> _Work to be completed_: There is material below. Print exactly the lines starting at the line with "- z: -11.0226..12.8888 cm" and ending at the line with "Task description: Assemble", ends included, and no others.

> _Given material_:
◆ ◆ ◆ ◆

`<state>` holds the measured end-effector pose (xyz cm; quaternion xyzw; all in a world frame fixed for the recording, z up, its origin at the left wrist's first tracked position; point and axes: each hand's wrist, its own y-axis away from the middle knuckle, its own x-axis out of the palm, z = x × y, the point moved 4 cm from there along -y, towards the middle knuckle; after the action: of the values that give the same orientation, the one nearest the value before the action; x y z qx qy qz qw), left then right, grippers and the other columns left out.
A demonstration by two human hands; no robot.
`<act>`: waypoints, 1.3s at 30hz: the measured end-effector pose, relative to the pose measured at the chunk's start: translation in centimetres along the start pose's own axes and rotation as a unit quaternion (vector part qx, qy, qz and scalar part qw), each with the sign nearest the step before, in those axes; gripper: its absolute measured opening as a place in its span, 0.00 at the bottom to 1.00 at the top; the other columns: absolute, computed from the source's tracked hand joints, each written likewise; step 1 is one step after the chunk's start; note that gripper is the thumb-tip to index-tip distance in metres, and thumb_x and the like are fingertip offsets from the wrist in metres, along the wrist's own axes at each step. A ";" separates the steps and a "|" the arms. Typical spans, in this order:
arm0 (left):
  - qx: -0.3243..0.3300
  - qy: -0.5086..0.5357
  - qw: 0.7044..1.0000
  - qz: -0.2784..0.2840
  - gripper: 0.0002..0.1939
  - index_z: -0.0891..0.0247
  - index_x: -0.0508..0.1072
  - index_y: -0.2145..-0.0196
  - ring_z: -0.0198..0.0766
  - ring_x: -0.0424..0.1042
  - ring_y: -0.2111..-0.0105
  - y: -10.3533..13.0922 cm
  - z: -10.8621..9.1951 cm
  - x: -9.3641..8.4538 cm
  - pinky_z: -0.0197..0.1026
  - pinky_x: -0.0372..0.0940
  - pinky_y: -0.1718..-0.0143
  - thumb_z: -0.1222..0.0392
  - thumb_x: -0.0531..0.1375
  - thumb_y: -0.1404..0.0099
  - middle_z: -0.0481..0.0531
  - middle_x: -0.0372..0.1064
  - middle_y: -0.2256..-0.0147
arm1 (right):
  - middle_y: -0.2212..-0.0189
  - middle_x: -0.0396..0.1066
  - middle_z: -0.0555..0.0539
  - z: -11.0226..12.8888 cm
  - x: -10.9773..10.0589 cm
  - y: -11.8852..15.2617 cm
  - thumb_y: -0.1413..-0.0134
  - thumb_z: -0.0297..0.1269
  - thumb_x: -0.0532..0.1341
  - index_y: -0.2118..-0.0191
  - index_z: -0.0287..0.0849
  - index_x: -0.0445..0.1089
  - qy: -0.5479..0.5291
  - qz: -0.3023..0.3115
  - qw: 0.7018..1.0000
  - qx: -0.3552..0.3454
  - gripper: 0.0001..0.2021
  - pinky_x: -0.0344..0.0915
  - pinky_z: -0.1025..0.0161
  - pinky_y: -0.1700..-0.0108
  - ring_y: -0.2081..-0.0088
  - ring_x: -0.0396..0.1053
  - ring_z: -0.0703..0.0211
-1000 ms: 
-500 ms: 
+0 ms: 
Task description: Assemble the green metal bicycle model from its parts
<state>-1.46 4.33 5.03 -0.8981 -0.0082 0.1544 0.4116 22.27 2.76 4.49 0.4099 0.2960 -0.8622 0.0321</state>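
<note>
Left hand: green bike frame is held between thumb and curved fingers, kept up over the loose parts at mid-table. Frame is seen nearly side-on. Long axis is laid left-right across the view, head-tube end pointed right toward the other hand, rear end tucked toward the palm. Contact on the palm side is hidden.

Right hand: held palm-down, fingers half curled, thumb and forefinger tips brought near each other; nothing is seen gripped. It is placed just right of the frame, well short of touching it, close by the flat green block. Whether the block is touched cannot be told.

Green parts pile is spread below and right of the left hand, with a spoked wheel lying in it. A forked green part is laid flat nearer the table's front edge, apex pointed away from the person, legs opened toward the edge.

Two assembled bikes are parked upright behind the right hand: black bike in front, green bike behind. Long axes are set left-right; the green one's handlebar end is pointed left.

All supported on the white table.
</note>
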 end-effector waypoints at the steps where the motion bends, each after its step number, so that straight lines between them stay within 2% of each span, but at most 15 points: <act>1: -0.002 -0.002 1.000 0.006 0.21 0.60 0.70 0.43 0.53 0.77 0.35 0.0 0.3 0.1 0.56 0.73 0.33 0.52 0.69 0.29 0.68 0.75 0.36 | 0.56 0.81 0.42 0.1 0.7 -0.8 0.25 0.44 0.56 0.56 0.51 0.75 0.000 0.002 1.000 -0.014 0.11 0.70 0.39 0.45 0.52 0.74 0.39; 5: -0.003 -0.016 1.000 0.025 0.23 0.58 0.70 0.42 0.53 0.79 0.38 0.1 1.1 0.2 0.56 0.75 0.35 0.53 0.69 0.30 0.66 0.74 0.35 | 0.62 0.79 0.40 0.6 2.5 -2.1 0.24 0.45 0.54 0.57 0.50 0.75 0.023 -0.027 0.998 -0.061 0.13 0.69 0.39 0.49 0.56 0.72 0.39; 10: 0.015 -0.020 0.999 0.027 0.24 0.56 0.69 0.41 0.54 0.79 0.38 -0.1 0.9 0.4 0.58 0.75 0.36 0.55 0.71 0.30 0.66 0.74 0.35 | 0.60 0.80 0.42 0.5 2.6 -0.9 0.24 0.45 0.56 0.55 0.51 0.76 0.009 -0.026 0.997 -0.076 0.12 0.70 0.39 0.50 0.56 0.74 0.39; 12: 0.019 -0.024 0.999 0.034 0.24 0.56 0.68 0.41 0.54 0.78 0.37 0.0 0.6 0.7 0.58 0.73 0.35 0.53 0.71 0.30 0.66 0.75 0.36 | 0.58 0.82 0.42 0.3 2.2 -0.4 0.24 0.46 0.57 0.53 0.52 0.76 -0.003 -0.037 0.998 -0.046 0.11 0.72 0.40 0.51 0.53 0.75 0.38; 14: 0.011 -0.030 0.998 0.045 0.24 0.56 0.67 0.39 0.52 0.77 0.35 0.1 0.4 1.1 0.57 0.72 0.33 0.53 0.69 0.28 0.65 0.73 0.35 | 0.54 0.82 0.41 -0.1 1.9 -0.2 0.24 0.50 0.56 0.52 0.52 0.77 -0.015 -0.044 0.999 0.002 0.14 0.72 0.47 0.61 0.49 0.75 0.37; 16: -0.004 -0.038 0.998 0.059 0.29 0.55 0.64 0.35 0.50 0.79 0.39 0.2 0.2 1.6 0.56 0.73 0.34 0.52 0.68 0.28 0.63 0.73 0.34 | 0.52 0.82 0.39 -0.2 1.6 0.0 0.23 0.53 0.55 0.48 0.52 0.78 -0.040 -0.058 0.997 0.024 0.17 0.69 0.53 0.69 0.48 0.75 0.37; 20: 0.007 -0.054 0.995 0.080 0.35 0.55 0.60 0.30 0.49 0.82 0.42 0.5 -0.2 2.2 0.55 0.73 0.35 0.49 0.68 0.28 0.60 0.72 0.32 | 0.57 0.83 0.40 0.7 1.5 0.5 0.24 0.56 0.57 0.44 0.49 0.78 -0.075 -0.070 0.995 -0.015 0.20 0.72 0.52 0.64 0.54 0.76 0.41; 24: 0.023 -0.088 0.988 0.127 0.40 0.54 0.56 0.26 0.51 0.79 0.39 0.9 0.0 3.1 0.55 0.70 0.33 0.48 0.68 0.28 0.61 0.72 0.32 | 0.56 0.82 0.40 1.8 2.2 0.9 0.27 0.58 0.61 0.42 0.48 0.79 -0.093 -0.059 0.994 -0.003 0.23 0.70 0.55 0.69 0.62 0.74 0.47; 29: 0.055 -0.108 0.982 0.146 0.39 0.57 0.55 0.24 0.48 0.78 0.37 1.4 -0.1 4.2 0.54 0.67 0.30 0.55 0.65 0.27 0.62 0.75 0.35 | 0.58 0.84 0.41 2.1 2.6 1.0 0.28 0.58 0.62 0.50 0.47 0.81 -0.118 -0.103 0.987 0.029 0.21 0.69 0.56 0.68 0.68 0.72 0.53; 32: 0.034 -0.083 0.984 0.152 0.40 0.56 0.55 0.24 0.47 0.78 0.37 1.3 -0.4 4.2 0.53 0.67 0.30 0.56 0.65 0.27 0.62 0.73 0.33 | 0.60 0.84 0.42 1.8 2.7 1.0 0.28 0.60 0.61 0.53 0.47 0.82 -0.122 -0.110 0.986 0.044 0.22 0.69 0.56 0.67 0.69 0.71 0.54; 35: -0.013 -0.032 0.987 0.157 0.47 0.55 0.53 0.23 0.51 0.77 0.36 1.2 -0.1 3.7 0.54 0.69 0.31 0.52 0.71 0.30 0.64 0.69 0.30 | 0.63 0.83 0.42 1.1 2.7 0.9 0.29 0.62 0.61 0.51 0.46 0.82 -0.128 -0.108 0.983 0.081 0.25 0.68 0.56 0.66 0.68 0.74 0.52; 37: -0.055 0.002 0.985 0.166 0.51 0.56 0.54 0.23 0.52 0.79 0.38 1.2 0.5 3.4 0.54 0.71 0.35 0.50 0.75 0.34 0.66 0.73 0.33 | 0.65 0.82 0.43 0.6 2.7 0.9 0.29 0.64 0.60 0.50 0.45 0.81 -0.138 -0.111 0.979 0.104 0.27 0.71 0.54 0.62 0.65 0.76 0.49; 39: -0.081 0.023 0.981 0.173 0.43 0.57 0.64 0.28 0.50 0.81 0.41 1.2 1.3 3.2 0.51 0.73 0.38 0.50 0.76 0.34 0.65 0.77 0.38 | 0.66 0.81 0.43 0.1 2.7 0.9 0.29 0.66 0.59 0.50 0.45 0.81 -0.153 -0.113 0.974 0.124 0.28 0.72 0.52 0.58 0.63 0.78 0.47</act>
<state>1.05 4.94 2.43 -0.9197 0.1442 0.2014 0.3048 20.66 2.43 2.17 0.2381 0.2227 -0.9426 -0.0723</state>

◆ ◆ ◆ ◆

> _Solution below_:
  - z: -11.0226..12.8888 cm
  - x: -10.9773..10.0589 cm
  - y: -11.8852..15.2617 cm
  - thumb_y: -0.1413..-0.0134
  - thumb_z: -0.0297..0.1269
  - thumb_x: -0.0532..0.1341
  - index_y: -0.2118..-0.0191
  - index_z: -0.0287..0.0849
  - index_x: -0.0445..0.1089
  - qy: -0.5479..0.5291
  - qz: -0.3023..0.3115
  - qw: 0.7018..1.0000
  - qx: -0.3552..0.3454
  - gripper: 0.0001..0.2021
  - pinky_x: -0.0344..0.0915
  - pinky_z: -0.1025..0.0161
  - pinky_y: -0.1700..-0.0108
  - ring_y: -0.2081..-0.0088
  - ring_x: -0.0396..0.1053
  - ring_z: -0.0703..0.0211
-1000 ms: 
-500 ms: 
+0 ms: 
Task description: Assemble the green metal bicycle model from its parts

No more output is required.